EXERCISE DESCRIPTION: If a line below falls between the line with "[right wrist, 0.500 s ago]" and the line with "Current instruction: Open", or is one of those two, output it exactly; output nothing else and no pictures.

Stored entries:
·····

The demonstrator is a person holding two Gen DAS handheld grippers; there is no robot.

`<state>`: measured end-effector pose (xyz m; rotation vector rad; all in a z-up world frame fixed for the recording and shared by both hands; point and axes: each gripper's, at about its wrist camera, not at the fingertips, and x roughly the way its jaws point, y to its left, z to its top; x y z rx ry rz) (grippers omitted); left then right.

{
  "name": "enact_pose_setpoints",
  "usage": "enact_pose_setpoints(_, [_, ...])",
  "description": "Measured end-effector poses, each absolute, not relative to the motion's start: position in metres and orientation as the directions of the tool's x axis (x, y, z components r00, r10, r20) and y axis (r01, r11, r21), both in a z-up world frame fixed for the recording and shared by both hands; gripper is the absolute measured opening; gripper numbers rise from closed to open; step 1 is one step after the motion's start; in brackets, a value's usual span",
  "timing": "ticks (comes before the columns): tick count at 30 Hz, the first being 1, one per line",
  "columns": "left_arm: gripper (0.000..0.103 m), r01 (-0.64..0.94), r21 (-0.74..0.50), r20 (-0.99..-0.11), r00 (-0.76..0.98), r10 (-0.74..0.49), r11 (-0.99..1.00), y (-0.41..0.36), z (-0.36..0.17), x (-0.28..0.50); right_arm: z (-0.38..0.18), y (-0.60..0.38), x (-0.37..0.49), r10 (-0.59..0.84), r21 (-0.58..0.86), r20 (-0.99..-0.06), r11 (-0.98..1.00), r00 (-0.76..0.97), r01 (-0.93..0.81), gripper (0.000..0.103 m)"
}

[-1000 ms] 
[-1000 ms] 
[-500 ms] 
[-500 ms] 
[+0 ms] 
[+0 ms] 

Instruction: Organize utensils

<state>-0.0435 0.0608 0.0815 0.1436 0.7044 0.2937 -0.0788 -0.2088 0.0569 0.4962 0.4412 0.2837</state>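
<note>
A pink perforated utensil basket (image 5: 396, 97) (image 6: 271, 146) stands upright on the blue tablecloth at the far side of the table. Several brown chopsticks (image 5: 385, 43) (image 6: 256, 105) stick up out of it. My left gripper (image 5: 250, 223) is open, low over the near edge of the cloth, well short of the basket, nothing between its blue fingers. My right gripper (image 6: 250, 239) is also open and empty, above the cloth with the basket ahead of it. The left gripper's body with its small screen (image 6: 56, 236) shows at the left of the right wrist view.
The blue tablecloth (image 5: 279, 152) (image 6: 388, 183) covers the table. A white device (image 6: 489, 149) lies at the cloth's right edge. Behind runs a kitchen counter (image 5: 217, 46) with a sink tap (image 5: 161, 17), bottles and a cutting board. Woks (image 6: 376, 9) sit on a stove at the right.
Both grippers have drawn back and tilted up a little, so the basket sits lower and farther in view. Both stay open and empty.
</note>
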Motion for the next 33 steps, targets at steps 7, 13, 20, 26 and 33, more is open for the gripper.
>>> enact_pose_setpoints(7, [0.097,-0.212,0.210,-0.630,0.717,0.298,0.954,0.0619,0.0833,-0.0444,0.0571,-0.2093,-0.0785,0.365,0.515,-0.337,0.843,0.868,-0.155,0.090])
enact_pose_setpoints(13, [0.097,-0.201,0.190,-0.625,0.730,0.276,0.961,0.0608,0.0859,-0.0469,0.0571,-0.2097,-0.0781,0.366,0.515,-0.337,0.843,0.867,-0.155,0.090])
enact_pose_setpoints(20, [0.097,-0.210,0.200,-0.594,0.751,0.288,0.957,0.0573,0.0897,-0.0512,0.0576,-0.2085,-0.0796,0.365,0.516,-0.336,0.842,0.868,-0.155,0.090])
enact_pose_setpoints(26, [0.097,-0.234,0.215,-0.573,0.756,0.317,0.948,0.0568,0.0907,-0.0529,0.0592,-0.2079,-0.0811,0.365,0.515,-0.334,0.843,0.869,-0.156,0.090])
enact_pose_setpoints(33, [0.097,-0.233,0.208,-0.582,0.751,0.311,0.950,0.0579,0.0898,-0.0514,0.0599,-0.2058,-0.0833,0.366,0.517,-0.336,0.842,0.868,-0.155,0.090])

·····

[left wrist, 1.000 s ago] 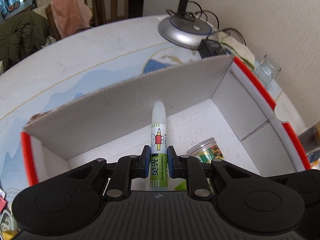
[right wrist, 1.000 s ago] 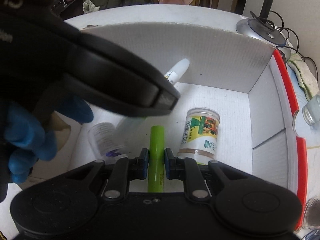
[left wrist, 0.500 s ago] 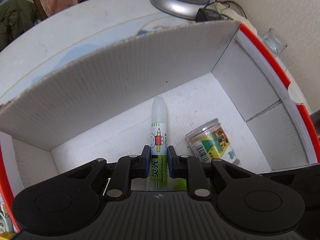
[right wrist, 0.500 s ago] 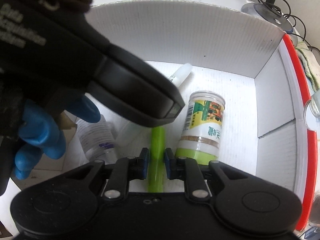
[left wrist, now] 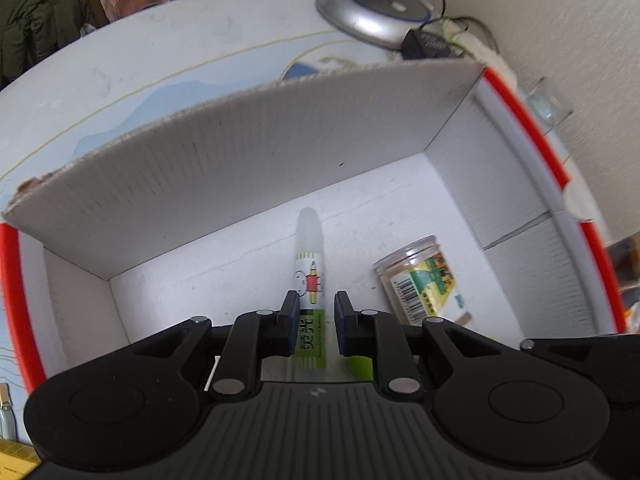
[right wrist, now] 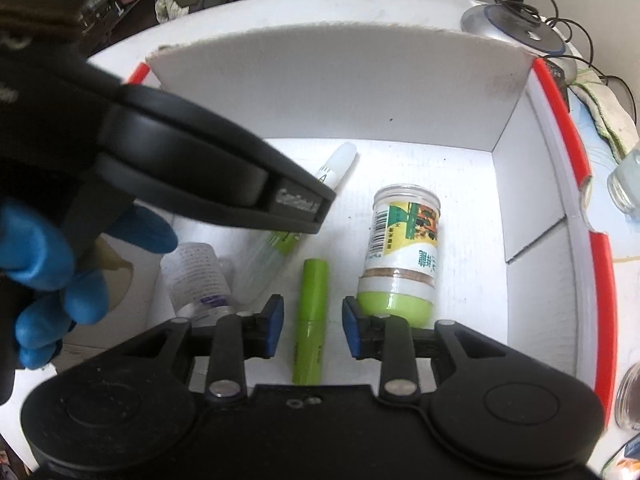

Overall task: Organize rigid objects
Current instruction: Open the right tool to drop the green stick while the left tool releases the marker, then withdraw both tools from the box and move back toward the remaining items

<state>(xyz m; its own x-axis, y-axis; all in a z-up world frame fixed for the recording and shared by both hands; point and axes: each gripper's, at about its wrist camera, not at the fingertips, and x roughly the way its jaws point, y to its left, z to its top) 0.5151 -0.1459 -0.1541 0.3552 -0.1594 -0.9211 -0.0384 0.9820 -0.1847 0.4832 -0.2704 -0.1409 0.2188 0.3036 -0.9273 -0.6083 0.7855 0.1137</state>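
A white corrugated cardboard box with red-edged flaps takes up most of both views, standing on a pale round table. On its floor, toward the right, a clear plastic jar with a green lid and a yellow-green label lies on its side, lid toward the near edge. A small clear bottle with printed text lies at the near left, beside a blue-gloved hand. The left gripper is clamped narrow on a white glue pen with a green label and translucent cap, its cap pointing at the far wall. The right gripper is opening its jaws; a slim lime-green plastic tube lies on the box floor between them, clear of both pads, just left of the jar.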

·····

EXERCISE ANSWER:
[right wrist, 0.500 s ago] 
[left wrist, now] 
[right wrist, now] 

Overall task: Organize rigid objects
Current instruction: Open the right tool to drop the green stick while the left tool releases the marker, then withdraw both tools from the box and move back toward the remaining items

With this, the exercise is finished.